Propellers represent an interesting application of the principles of aerodynamics. The basic physics of propeller operation can be modeled as a rotating wing section using classical blade element analysis procedure, which can also include flows induced by the propeller motion itself. Performance testing of small-scale powered propellers in modest size educational wind tunnels could yield important verification of these analysis tools, and also provide valuable experimental insight into important aspects of propeller design for the engineering laboratory. To provide useful data, measurements of propeller performance must include not only rotation speed and thrust, but also torque. These variables need to be investigated as a function of the imposed wind tunnel airspeed, which represents the forward speed of a powered propeller in flight. Rotation speed is easily measured using a variety of simple optical (including stroboscopic) techniques and thrust simply corresponds to the axial force measurement obtained directly from the typical “sting” balance used with educational wind tunnels. However, commercial devices for practical torque measurement can be quite expensive and are also typically of much higher torque range than that achieved by small-scale propellers designed for model airplane use, which limits their usefulness in the educational engineering wind tunnel laboratory.
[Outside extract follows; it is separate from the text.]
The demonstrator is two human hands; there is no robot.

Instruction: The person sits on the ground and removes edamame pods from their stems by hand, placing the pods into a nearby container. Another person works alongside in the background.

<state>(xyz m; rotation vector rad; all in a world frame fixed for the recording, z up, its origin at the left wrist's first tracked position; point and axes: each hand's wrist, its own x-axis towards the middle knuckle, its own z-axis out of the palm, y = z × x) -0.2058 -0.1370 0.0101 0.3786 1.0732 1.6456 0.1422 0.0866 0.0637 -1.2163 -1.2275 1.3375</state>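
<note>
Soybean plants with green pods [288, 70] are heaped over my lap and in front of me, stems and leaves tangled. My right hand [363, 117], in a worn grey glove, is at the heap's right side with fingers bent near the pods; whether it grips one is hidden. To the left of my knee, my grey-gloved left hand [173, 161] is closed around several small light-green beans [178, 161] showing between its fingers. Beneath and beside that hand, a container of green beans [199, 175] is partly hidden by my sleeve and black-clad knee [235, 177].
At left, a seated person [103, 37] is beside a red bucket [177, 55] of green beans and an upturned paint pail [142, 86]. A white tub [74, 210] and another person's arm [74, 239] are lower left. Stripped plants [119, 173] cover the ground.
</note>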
This paper presents a simple and inexpensive strain gage based device designed for measurement of low level torque developed by small-scale powered propellers. The operating principles of the torque measurement device are described, along with static calibration test results and experimental measurements of the performance characteristics of a small-scale electric motor driven powered propeller using our educational wind tunnel test facility. The torque sensor can be combined with rapid prototyping propeller design to allow investigation of a wide variety of propeller design features. Additional planned improvements and other wind tunnel applications for the torque measurement device are also discussed in the paper.